What to do —
Pick out every line in the data below that holds "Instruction".

Dataset excerpts —
▬▬▬▬▬▬▬▬▬▬
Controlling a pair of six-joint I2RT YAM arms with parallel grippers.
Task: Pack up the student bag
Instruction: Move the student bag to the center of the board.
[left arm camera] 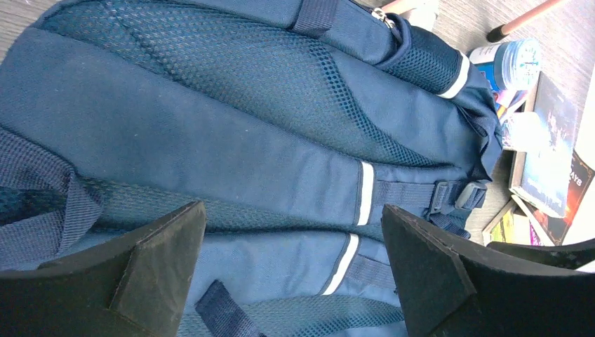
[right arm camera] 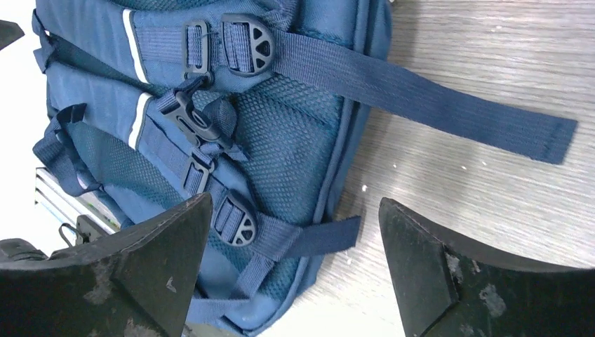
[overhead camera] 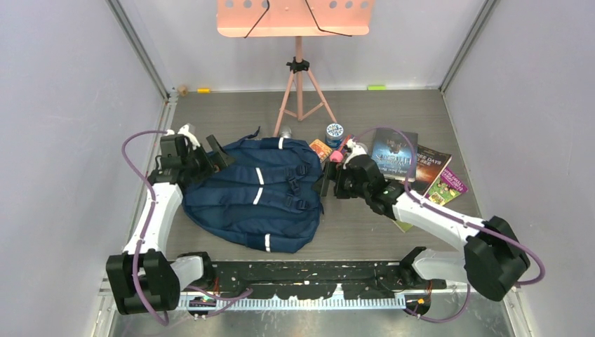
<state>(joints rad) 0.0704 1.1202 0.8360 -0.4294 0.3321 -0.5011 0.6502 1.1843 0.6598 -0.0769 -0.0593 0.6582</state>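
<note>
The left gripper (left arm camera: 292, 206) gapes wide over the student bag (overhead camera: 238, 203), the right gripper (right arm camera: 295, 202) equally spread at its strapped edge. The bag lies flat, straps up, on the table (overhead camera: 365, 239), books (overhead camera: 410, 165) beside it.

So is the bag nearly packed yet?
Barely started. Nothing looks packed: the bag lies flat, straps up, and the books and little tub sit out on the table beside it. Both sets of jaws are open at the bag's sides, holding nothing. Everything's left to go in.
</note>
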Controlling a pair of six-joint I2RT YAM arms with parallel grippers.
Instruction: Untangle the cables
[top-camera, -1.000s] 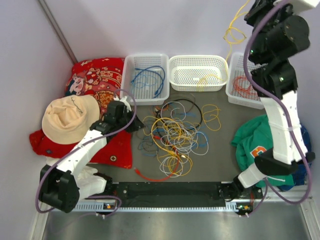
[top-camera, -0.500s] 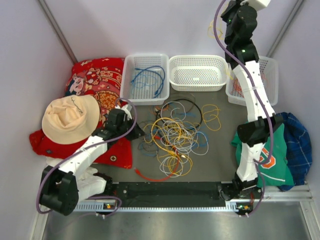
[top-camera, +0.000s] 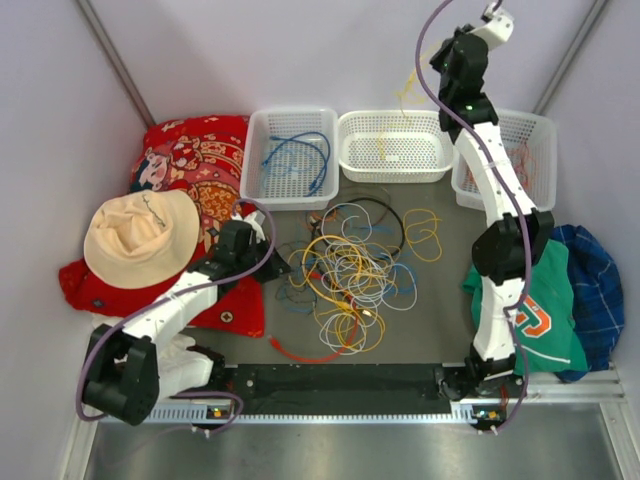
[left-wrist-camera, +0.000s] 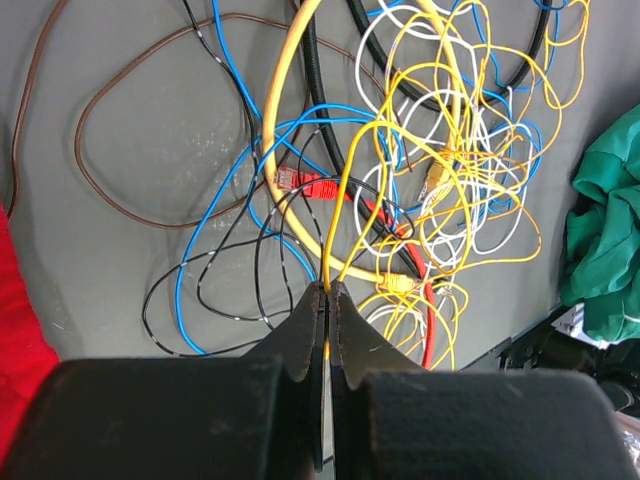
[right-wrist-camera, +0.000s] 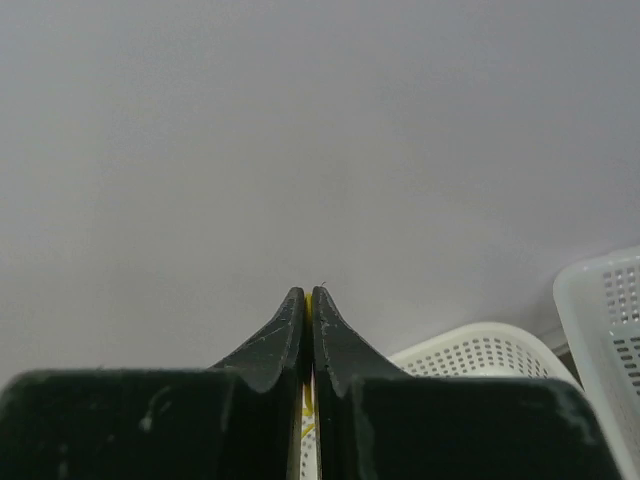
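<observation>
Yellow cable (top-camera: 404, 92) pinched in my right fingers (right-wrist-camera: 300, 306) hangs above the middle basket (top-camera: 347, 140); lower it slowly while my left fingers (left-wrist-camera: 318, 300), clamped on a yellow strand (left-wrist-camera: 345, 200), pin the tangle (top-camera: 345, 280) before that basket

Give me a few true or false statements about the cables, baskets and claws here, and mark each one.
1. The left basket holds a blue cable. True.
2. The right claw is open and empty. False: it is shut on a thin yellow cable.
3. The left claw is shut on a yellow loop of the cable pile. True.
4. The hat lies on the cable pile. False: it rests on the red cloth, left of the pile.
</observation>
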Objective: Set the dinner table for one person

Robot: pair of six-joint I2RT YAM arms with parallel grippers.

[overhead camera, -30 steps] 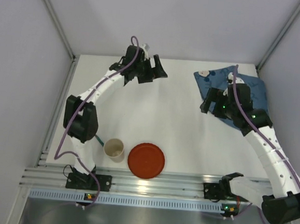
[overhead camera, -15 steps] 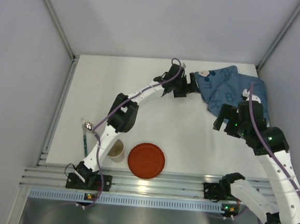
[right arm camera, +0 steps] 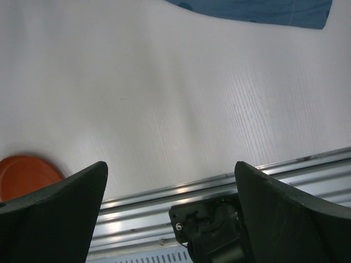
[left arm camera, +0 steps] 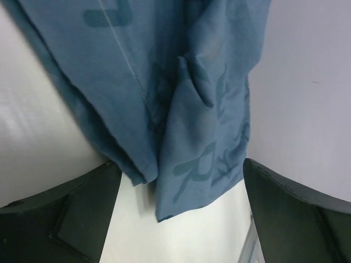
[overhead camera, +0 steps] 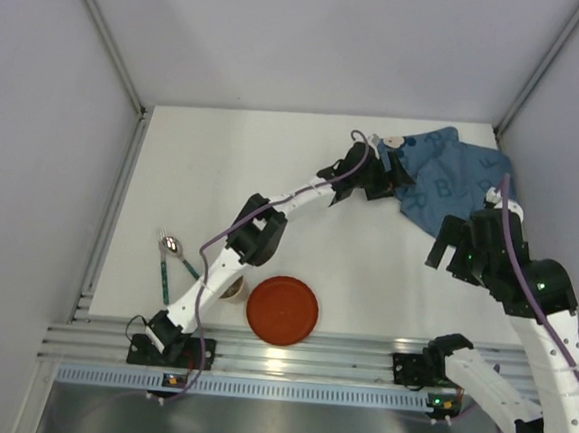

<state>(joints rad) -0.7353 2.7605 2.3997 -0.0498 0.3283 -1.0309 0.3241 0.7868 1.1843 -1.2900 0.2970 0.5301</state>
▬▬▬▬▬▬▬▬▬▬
Solution —
Instruction: Move the student bag to the center of the board.
Instruction: Untangle the cables

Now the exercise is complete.